- **THE DATA**:
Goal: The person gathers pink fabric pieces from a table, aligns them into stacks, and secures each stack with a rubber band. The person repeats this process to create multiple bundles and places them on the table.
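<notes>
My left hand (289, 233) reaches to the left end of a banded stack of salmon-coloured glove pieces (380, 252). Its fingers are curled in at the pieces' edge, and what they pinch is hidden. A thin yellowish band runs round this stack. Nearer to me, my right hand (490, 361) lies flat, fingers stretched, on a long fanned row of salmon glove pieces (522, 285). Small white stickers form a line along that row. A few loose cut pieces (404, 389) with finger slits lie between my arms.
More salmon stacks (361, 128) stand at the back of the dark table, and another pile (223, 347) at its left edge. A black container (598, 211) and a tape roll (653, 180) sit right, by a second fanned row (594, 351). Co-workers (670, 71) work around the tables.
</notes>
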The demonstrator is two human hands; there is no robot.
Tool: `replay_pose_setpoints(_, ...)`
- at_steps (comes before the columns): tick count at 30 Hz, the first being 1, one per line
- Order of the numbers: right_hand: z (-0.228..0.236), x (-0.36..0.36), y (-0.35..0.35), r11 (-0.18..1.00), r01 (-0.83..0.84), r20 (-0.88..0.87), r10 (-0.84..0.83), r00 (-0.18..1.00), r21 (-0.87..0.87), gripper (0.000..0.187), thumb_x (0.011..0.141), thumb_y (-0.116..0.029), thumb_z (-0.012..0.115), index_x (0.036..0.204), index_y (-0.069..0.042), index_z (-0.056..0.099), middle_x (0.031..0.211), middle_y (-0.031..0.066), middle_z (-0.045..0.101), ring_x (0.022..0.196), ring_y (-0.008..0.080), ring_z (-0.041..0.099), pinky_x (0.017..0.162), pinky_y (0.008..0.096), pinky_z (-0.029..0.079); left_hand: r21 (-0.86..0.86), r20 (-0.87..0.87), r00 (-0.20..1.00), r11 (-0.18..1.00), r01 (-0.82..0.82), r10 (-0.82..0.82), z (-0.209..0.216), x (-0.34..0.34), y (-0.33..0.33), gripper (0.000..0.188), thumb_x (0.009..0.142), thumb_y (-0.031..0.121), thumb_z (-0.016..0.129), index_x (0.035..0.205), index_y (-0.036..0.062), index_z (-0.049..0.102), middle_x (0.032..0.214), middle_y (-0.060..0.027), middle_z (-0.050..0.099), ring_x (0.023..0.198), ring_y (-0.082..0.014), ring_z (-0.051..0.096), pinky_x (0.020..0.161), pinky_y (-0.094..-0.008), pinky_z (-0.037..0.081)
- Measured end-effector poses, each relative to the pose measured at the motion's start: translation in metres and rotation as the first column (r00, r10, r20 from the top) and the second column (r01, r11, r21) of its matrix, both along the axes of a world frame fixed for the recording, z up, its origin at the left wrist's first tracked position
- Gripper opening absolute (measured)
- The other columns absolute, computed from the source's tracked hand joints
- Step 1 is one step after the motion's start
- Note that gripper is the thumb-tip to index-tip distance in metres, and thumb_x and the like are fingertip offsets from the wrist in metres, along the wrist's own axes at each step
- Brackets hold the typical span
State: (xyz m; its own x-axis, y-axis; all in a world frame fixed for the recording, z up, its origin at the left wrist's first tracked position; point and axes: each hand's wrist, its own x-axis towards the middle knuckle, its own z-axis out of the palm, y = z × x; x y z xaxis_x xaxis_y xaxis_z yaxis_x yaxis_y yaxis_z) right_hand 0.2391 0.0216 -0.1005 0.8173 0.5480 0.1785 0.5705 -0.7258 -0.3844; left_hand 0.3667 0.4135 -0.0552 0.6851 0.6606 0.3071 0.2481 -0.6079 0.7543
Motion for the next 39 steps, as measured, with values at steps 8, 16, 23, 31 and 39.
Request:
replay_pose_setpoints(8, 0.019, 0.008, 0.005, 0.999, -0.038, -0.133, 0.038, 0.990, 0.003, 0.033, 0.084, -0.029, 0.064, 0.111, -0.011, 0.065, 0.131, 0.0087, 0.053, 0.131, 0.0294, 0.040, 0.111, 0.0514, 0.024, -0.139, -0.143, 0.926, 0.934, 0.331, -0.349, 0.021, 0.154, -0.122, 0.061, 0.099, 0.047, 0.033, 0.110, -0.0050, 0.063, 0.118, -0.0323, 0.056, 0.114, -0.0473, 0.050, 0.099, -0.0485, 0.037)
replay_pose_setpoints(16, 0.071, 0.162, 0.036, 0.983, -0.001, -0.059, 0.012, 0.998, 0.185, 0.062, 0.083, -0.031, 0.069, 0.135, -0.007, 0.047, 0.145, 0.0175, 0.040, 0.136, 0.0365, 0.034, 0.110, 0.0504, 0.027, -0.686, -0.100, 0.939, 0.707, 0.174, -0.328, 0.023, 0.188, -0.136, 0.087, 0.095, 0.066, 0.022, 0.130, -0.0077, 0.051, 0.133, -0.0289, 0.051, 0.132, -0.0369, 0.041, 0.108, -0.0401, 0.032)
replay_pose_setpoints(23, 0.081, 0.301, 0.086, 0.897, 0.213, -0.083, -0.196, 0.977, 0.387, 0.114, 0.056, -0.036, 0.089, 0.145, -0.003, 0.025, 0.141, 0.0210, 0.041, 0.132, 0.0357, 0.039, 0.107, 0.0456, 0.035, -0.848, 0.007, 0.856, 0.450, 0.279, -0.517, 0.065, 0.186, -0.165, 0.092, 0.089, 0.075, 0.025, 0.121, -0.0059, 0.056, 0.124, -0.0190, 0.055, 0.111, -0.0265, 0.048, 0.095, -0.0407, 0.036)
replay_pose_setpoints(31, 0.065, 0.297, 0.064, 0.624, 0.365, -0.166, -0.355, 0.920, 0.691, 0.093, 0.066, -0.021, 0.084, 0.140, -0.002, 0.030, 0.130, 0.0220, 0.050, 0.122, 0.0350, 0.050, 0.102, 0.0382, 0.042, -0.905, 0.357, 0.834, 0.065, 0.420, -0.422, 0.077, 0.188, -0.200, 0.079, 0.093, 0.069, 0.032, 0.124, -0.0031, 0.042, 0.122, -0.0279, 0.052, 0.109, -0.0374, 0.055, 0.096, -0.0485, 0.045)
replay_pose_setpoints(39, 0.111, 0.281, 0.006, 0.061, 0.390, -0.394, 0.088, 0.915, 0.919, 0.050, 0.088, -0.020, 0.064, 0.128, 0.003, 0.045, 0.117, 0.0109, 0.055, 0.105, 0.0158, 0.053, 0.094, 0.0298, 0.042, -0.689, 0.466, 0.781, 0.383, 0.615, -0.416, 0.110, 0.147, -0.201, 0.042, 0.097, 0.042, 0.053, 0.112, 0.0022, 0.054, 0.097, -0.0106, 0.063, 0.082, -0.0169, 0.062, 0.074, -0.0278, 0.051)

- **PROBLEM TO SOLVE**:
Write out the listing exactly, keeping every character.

- **TASK RESULT**:
Goal: The person gathers pink fabric pieces from a table, aligns them into stacks, and secures each stack with a rubber band. The person repeats this process to create multiple bundles and places them on the table.
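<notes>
My left hand (289, 233) reaches to the left end of a banded stack of salmon-coloured glove pieces (380, 252). Its fingers are curled in at the pieces' edge, and what they pinch is hidden. A thin yellowish band runs round this stack. Nearer to me, my right hand (490, 361) lies flat, fingers stretched, on a long fanned row of salmon glove pieces (522, 285). Small white stickers form a line along that row. A few loose cut pieces (404, 389) with finger slits lie between my arms.
More salmon stacks (361, 128) stand at the back of the dark table, and another pile (223, 347) at its left edge. A black container (598, 211) and a tape roll (653, 180) sit right, by a second fanned row (594, 351). Co-workers (670, 71) work around the tables.
</notes>
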The demonstrator is two human hands; there is no robot.
Tool: `replay_pose_setpoints(_, ...)`
- at_steps (comes before the columns): tick count at 30 Hz, the first being 1, one per line
- Order of the numbers: right_hand: z (-0.228..0.236), x (-0.36..0.36), y (-0.35..0.35), r11 (-0.18..1.00), r01 (-0.83..0.84), r20 (-0.88..0.87), r10 (-0.84..0.83), r00 (-0.18..1.00), r21 (-0.87..0.87), gripper (0.000..0.187), thumb_x (0.011..0.141), thumb_y (-0.116..0.029), thumb_z (-0.012..0.115), index_x (0.036..0.204), index_y (-0.069..0.042), index_z (-0.056..0.099), middle_x (0.031..0.211), middle_y (-0.031..0.066), middle_z (-0.045..0.101), ring_x (0.022..0.196), ring_y (-0.008..0.080), ring_z (-0.041..0.099), pinky_x (0.017..0.162), pinky_y (0.008..0.096), pinky_z (-0.029..0.079); left_hand: r21 (-0.86..0.86), r20 (-0.87..0.87), r00 (-0.20..1.00), r11 (-0.18..1.00), r01 (-0.82..0.82), r10 (-0.82..0.82), z (-0.209..0.216), x (-0.34..0.34), y (-0.33..0.33), gripper (0.000..0.188), thumb_x (0.009..0.142), thumb_y (-0.031..0.121), thumb_z (-0.016..0.129), index_x (0.035..0.205), index_y (-0.036..0.062), index_z (-0.049..0.102), middle_x (0.032..0.214), middle_y (-0.060..0.027), middle_z (-0.050..0.099), ring_x (0.023..0.198), ring_y (-0.082..0.014), ring_z (-0.051..0.096), pinky_x (0.020..0.161), pinky_y (-0.094..-0.008), pinky_z (-0.037..0.081)
- Measured end-effector poses, each relative to the pose measured at the motion's start: translation in metres and rotation as the first column (r00, r10, r20 from the top) and the second column (r01, r11, r21) of its matrix, both along the axes of a world frame fixed for the recording, z up, its origin at the left wrist's first tracked position
- Gripper opening absolute (measured)
- The other columns absolute, computed from the source's tracked hand joints
- Step 1 is one step after the motion's start
- Note that gripper is the thumb-tip to index-tip distance in metres, and thumb_x and the like are fingertip offsets from the wrist in metres, along the wrist's own axes at each step
- Brackets hold the typical span
State: (xyz m; its own x-axis, y-axis; all in a world frame fixed for the recording, z up, its origin at the left wrist's first tracked position; point and axes: each hand's wrist, its own x-axis towards the middle knuckle, its own z-axis out of the palm, y = z × x; x y z xaxis_x xaxis_y xaxis_z yaxis_x yaxis_y yaxis_z) right_hand 0.2391 0.0216 -0.1005 0.8173 0.5480 0.1785 0.5705 -0.7258 -0.3844; left_hand 0.3667 0.4135 -0.0552 0.6851 0.6606 0.3071 0.2481 -0.6079 0.7543
Motion for the next 39 steps, as measured, with values at steps 8, 16, 23, 31 and 39.
Request:
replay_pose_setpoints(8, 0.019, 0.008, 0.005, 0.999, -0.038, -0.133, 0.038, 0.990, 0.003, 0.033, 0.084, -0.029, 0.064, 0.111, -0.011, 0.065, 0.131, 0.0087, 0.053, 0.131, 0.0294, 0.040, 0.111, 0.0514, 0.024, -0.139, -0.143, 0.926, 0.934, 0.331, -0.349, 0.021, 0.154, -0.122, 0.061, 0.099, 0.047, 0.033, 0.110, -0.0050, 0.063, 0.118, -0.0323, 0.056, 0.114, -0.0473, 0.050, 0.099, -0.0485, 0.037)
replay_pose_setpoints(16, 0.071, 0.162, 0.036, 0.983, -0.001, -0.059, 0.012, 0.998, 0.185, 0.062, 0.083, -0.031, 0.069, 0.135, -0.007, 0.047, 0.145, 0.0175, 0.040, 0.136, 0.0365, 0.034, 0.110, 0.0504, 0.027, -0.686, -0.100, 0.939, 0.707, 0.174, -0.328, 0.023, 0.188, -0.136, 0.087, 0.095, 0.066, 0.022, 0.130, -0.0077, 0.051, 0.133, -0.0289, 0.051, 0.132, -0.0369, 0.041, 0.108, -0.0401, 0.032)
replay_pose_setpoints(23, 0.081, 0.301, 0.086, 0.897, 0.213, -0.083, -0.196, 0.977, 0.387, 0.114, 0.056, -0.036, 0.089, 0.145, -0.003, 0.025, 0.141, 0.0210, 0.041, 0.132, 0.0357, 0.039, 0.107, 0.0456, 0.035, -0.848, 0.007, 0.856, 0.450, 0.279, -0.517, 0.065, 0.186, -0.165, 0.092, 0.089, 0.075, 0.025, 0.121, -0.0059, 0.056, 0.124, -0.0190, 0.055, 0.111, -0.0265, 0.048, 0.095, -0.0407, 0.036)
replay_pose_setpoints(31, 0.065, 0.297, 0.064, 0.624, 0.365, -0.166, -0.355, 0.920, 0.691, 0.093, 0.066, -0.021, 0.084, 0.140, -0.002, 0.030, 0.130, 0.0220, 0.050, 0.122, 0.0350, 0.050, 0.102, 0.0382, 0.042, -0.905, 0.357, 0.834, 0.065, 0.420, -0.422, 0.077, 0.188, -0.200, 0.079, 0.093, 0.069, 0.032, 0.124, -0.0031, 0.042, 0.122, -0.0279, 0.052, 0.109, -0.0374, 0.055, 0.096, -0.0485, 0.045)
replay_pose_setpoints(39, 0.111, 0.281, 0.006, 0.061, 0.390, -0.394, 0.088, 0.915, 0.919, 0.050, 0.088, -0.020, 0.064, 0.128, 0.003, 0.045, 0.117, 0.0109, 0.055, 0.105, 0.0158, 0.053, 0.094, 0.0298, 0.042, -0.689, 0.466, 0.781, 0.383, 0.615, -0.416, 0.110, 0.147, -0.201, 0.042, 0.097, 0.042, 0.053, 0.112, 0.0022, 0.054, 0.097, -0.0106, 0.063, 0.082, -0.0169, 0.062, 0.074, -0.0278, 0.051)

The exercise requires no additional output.